** What is required **
Take the data below and copy exactly the lines starting at the one with "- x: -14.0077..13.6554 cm" and finishing at the one with "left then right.", both included.
--- Exercise material Enclosed Below ---
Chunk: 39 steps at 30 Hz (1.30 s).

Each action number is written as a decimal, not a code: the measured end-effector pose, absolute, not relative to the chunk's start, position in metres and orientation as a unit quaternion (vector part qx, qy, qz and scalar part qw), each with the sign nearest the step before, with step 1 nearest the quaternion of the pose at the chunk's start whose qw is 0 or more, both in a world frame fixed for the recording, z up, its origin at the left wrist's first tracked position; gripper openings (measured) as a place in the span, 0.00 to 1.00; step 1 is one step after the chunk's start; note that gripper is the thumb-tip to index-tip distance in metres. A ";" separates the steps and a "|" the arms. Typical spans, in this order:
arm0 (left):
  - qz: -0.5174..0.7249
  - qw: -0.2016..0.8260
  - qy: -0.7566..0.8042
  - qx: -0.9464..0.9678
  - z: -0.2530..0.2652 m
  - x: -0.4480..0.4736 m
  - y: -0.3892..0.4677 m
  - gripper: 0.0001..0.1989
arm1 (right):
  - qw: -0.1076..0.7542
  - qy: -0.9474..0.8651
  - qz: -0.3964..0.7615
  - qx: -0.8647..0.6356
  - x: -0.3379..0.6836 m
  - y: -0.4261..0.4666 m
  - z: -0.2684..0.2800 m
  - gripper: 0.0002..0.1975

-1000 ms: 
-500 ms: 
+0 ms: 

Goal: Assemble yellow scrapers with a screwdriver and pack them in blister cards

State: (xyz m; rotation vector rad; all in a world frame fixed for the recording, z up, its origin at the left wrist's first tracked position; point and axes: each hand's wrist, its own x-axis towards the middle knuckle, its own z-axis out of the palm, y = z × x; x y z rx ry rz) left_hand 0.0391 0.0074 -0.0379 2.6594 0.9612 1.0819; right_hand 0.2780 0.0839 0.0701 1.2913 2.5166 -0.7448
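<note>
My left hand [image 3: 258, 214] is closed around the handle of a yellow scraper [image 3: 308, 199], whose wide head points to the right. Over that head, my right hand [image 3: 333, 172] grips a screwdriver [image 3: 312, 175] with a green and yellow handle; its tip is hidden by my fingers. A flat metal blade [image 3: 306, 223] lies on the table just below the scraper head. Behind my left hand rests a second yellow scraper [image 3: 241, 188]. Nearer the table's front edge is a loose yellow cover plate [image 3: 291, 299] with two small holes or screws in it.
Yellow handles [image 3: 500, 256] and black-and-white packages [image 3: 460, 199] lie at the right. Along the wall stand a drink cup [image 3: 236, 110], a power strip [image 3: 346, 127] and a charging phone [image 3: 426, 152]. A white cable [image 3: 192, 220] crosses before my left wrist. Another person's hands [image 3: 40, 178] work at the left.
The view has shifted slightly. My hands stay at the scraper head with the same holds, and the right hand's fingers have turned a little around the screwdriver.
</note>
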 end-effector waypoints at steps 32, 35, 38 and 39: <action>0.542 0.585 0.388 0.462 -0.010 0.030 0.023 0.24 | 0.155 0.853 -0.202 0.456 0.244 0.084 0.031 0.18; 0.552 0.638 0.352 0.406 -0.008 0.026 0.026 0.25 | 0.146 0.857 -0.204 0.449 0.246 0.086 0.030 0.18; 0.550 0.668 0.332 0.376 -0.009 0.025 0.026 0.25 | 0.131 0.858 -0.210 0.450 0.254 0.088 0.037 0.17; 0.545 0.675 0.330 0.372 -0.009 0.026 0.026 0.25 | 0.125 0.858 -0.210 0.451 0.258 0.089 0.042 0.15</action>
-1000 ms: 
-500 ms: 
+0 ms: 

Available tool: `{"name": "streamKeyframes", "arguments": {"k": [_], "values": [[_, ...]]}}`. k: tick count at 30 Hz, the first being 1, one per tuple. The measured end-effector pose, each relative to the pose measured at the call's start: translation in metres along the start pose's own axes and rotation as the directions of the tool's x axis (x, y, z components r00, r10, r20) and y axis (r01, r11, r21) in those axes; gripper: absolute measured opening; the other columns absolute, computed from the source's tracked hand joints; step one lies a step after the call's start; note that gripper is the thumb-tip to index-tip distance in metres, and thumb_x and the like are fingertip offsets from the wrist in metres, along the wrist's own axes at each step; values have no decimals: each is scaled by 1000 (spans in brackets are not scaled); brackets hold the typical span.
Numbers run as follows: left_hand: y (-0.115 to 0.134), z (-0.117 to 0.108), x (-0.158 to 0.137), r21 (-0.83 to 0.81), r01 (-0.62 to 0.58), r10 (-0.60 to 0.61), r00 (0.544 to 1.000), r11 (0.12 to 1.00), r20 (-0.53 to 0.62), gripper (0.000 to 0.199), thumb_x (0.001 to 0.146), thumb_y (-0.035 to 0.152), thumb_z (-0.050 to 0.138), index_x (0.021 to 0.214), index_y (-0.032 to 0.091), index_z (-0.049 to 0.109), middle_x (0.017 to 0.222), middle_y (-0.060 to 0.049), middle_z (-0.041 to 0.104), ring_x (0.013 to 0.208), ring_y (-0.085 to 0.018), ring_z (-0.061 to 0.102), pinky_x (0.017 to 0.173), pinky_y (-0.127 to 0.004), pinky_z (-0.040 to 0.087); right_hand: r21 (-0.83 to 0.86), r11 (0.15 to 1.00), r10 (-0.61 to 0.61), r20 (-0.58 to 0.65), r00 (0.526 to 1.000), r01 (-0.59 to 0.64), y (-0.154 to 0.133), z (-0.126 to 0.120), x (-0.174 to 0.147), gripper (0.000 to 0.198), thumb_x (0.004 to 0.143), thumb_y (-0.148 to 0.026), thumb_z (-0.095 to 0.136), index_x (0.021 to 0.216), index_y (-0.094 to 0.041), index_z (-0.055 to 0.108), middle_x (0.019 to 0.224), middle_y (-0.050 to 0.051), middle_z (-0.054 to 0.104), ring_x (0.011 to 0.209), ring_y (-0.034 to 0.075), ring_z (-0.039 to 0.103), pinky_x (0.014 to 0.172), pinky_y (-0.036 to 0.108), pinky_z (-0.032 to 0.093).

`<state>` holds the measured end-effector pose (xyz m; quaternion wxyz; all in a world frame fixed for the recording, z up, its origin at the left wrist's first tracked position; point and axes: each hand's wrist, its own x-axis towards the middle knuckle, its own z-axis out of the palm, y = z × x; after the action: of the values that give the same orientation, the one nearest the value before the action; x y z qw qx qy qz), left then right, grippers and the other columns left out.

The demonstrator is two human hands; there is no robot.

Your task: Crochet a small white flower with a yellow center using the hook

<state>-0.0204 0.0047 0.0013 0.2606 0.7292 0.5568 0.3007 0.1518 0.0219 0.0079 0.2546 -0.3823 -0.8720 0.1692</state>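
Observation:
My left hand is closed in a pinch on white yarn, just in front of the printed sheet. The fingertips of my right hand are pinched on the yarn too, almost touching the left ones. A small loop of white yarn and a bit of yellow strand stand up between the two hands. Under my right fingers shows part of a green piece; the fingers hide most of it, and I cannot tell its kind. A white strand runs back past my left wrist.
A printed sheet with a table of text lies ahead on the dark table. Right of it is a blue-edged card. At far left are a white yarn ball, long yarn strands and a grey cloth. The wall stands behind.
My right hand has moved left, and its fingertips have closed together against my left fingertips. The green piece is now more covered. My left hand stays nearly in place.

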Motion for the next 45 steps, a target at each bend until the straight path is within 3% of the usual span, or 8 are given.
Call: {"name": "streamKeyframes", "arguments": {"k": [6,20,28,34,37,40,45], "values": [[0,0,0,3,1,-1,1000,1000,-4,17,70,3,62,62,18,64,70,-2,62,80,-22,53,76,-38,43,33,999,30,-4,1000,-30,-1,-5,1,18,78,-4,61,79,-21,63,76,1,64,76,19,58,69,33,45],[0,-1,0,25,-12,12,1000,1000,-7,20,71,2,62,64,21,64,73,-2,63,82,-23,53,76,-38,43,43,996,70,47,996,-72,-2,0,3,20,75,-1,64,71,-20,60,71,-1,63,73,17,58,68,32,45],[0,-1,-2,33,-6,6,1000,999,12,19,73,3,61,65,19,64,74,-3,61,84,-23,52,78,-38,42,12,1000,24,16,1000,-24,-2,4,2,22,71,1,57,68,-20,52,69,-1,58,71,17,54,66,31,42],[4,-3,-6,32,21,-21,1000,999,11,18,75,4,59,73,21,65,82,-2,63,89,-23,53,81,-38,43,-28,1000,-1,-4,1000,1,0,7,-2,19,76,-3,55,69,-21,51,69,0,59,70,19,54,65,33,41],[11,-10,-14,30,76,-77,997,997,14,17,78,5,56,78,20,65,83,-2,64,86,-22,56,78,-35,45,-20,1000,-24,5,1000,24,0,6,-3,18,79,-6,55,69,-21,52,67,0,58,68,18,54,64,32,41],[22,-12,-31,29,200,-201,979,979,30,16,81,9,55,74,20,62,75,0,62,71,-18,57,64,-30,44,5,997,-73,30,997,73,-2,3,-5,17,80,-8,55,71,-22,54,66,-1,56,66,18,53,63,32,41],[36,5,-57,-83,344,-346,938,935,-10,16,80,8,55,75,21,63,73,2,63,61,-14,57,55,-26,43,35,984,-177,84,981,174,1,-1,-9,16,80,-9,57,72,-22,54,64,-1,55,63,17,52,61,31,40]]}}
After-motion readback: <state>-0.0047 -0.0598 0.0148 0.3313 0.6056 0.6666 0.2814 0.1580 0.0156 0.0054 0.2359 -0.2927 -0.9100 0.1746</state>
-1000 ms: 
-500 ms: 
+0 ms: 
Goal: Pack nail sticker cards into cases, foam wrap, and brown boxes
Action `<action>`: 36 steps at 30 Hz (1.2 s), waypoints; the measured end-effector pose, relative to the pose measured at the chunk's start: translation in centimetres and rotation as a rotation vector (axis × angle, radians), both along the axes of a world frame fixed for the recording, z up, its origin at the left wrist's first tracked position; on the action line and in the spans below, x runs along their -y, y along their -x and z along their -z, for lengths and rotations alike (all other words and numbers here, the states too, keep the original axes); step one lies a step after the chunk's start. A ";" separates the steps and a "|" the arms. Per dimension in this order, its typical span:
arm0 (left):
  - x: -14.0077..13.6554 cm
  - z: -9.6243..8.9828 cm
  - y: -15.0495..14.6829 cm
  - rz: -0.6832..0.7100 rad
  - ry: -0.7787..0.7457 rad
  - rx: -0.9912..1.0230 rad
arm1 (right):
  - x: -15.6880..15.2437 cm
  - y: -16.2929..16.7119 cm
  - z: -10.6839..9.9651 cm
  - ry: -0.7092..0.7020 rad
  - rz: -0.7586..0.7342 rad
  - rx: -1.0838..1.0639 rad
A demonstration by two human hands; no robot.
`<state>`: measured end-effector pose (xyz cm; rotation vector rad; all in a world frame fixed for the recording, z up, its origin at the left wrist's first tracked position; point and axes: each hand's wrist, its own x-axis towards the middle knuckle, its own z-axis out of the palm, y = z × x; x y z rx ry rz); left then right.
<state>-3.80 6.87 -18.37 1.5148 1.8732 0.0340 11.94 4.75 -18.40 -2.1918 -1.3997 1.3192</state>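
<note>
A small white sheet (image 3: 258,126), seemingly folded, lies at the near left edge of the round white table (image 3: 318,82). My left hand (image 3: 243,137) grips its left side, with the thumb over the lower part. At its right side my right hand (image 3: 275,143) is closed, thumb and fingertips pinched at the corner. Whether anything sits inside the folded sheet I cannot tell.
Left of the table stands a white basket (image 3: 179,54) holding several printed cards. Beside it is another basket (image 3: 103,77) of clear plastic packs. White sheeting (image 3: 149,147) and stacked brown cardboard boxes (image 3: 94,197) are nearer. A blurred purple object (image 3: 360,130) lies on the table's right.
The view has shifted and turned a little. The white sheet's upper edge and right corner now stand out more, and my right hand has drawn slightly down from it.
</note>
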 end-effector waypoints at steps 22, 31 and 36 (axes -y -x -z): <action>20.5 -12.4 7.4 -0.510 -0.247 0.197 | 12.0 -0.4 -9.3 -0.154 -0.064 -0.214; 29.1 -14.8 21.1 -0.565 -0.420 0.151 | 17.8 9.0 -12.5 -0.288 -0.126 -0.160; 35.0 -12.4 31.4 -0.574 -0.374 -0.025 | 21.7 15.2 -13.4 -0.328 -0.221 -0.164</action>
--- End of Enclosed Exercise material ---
** Solution for this problem **
  - x: -14.0077..13.6554 cm
  - z: -9.6243..8.9828 cm
  - y: -15.0495..14.6829 cm
  - rz: -0.6832..0.7100 rad
  - ry: -0.7787..0.7457 rad
  - rx: -0.9912..1.0230 rad
arm1 (right):
  - x: -15.6880..15.2437 cm
  - y: -16.2929..16.7119 cm
  - z: -10.6839..9.9651 cm
  - ry: -0.7092..0.7020 rad
  - rz: -0.7586..0.7342 rad
  - rx: -1.0838..1.0639 rad
A demonstration by two human hands; no robot.
`<state>`: measured end-effector pose (xyz cm; rotation vector rad; all in a world frame fixed for the recording, z up, its origin at the left wrist's first tracked position; point and axes: each hand's wrist, its own x-axis towards the middle knuckle, its own z-axis out of the palm, y = z × x; x y z rx ry rz); left then right.

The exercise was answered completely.